Diabetic wound differs from wound under normal conditions. High blood sugar is a good medium for bacterial growth, and therefore in diabetic ulcer patients most likely will have an infection. In addition, hyperglycemic patients usually experience ischemia and this condition inhibits the wound healing process. Around 6.2% of Indonesian population (20-79 years) suffer from diabetes, 8.7% among of them undergo diabetic foot ulcers (DFU) and 1.3% to be amputated.7 Diabetic foot ulcer is one of the most common chronic complications marked by injury and inflammation in the area under the ankle. This wound should be treated immediately in order to avoid damage leading to amputation. Wound management usually performed for DFU are debridement, maintaining wound moisture, controlling inflammation and infection, and epithelial edge advancement. One of the most common attempts is to control inflammation and infection by using topical antiinflammatory and antibacterial.8
It is therefore necessary to perform a further research to evaluate the effects of aucubin on the wound healing process under hyperglycemic conditions. This study was conducted on hyperglycemic male Wistar rat. Aucubin was administered topically on the dorsal portion of the injured rat, then the percentage of wound closure and the closing time of the wound were observed.
MATERIALS AND METHODS
Chemicals used in this study were aucubin (Sigma, St. Louis, MO, USA), alloxan monohydrate (Sigma, St. Louis, MO, USA), normal saline (Otsuka, Indonesia), Ketalar® (Pfizer), Bioplacenton® (Kalbe Farma, Indonesia), CMC-Na, glycerine, propilene glycol, demineralised water, alcohol, and hair removal cream (Veet®).

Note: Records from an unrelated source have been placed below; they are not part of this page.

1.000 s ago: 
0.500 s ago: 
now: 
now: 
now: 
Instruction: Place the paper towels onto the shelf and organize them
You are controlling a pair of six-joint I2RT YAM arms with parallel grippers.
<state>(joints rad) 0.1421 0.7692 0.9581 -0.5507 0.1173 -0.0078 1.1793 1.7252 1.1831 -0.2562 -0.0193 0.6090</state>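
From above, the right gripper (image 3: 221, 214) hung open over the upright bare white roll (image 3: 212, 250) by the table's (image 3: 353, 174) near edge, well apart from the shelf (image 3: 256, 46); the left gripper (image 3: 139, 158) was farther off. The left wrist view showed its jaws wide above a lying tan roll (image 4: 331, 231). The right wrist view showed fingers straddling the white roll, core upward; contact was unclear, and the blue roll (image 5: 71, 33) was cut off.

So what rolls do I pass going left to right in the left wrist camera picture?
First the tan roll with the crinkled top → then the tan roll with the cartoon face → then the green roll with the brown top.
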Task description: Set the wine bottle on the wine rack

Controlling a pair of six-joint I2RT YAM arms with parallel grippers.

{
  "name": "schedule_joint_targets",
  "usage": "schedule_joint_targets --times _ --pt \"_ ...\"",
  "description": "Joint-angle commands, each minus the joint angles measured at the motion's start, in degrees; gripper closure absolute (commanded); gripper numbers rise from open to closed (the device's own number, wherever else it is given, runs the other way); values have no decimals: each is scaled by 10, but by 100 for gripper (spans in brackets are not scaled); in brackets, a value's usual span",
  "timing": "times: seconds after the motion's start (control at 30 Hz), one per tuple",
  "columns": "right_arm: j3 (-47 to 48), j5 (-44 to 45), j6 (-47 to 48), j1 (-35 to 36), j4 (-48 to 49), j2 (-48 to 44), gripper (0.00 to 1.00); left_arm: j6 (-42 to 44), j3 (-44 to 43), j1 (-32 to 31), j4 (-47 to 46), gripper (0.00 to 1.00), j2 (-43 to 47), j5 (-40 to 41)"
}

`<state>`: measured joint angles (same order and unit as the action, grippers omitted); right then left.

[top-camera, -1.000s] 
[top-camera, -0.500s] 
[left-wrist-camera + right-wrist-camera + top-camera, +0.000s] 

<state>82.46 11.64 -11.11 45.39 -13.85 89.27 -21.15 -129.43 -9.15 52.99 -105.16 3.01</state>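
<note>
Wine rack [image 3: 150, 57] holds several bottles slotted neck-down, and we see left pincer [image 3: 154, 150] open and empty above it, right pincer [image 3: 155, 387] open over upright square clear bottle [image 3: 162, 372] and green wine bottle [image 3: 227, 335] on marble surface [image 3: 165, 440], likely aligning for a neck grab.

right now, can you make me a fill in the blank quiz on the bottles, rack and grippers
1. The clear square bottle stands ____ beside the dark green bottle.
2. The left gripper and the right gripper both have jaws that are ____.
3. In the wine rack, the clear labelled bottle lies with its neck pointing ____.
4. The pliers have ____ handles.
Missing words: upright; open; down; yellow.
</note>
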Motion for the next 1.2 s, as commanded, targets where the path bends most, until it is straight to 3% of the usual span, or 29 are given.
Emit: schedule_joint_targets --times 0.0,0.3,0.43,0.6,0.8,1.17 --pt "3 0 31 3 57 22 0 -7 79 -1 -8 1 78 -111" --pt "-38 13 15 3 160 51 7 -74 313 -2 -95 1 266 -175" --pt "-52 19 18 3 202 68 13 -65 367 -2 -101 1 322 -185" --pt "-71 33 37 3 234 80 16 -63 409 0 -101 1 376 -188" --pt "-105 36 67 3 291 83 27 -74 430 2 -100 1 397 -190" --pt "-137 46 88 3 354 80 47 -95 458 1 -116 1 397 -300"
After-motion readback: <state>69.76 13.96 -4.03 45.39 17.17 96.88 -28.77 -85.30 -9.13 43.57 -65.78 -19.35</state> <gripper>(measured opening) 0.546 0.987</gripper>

Male Wistar rats (100-200 g) were used in this research. Animals were housed under the conditions of room temperature, 70% of relative humidity, and a 12-h light-dark cycle. They were supplied with standard diet and water ad libitum and acclimatized for two weeks before the experiment. All animals were carried out according to the institutional rules concerning animal experiments (approval No: 721-KE; Dated 15 June 2017).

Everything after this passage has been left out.